By R. S. Doiel, 2025-08-11
With the steady declining most commercial search engines over the last decade my interest in site specific search has been grown. When the web was young search meant site search. Overtime search as a service arrived where it is considered an integral part of the web. The trouble now is that commercial search isn’t about finding the thing you are looking forward it is about selling attention and surveillance. While systems like Google Scholar still exist the question that nags at me is for how long? What are out options today?

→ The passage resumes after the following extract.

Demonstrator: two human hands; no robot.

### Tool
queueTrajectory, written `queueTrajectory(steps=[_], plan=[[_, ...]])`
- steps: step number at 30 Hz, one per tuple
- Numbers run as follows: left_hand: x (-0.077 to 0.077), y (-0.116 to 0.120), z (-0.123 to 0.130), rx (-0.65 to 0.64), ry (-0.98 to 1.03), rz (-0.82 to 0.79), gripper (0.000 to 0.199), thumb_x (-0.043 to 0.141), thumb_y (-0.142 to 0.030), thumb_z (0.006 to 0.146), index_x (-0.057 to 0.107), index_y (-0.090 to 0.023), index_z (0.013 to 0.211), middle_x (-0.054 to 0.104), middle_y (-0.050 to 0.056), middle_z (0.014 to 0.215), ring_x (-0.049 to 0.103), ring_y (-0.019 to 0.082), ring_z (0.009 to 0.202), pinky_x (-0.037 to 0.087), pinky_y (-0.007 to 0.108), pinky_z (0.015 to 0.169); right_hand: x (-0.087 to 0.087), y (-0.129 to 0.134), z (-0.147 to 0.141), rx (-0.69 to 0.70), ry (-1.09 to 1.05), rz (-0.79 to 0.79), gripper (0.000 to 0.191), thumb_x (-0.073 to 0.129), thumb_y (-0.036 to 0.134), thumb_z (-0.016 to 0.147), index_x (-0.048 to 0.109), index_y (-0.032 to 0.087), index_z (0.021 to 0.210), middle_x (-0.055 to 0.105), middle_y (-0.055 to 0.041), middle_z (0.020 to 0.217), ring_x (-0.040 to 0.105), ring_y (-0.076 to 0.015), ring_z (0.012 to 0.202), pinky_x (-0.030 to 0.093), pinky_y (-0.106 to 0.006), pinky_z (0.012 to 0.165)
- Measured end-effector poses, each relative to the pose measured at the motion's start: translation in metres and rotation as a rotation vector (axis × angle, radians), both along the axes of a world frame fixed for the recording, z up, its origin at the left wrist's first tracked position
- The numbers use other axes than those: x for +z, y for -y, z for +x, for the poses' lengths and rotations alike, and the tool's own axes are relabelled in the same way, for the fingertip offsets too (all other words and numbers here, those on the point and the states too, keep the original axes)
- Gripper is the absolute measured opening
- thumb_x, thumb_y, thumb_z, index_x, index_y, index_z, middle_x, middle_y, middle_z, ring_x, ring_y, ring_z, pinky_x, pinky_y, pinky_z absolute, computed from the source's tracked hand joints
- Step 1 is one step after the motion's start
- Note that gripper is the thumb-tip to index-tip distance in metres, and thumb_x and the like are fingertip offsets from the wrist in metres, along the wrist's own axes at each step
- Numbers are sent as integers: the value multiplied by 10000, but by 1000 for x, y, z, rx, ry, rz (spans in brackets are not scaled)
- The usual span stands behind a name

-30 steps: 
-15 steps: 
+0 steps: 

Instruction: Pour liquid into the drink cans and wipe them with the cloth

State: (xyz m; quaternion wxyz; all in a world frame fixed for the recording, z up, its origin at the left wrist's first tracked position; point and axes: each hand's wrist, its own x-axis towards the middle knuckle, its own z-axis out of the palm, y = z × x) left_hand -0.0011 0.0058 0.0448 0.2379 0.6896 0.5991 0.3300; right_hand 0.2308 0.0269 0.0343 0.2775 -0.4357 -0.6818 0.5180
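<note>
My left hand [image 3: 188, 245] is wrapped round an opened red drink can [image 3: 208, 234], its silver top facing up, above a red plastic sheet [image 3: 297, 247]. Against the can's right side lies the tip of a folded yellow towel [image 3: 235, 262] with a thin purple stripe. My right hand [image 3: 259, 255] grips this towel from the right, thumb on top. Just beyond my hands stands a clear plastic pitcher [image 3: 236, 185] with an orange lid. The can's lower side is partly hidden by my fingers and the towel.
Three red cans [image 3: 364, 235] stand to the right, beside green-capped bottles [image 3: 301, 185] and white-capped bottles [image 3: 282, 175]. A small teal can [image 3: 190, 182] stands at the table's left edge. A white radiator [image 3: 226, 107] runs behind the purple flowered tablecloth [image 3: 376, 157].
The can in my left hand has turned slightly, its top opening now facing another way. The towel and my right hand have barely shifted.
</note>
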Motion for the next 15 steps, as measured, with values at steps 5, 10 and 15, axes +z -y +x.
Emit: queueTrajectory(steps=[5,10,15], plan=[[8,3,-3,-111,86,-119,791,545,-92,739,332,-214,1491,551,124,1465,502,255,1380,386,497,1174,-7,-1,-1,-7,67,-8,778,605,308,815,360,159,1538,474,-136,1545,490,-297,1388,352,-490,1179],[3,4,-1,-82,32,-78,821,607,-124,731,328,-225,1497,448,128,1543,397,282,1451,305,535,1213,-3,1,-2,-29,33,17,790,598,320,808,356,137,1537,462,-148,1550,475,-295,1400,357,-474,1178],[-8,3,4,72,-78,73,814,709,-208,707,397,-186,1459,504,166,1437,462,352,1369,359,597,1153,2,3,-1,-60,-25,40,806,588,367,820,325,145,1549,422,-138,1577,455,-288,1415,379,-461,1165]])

Site search didn’t disappear. It lives in content management systems like Drupal and WordPress. It lives in library systems like ArchivesSpace and Invenio RDM. It isn’t the new hotness but it works pretty good. As libraries and archives continue the trend of taking advantage of static web site implementations site search can live there too. This begs the question, how can we make it more convenient than maintaining a bookmark list and always going directly to the site to retrieve results?
We’re in luck! An old solution to exposing site search in the web browser remains supported today. OpenSearch Description Documents is a specification that dates back to 2005. It is not a coincidence that the Omnibox arrives by 2008. The humble URL box is the thing we use to navigate the web. It’s the on ramp. It’s also where search starts for most people. The specification for OpenSearch Description Documents is a specification to make that possible.
It is important not to confuse OpenSearch Description Document with OpenSearch the fork by Amazon of ElasticSearch. It is a simple XML document that can be used by Firefox, Safari and Chrome to include your site search as a search engine (NOTE: Safari and Chrome browser make you jump through a few hoops before it sites along side Google, DuckDuckGo and the others). The really nice thing about take the effort with Safari and Chrome is that you don’t need to navigate to the website to take advantage of site search. Anytime you are in the URL box (Omnibox) it’s right there ready to be used.
There are three parts to the dance of making your URL Box (Omnibox) gain first class status along side commercial search.
The OpenSearch Description Document is a short XML document with a few required fields. Here’s a short version.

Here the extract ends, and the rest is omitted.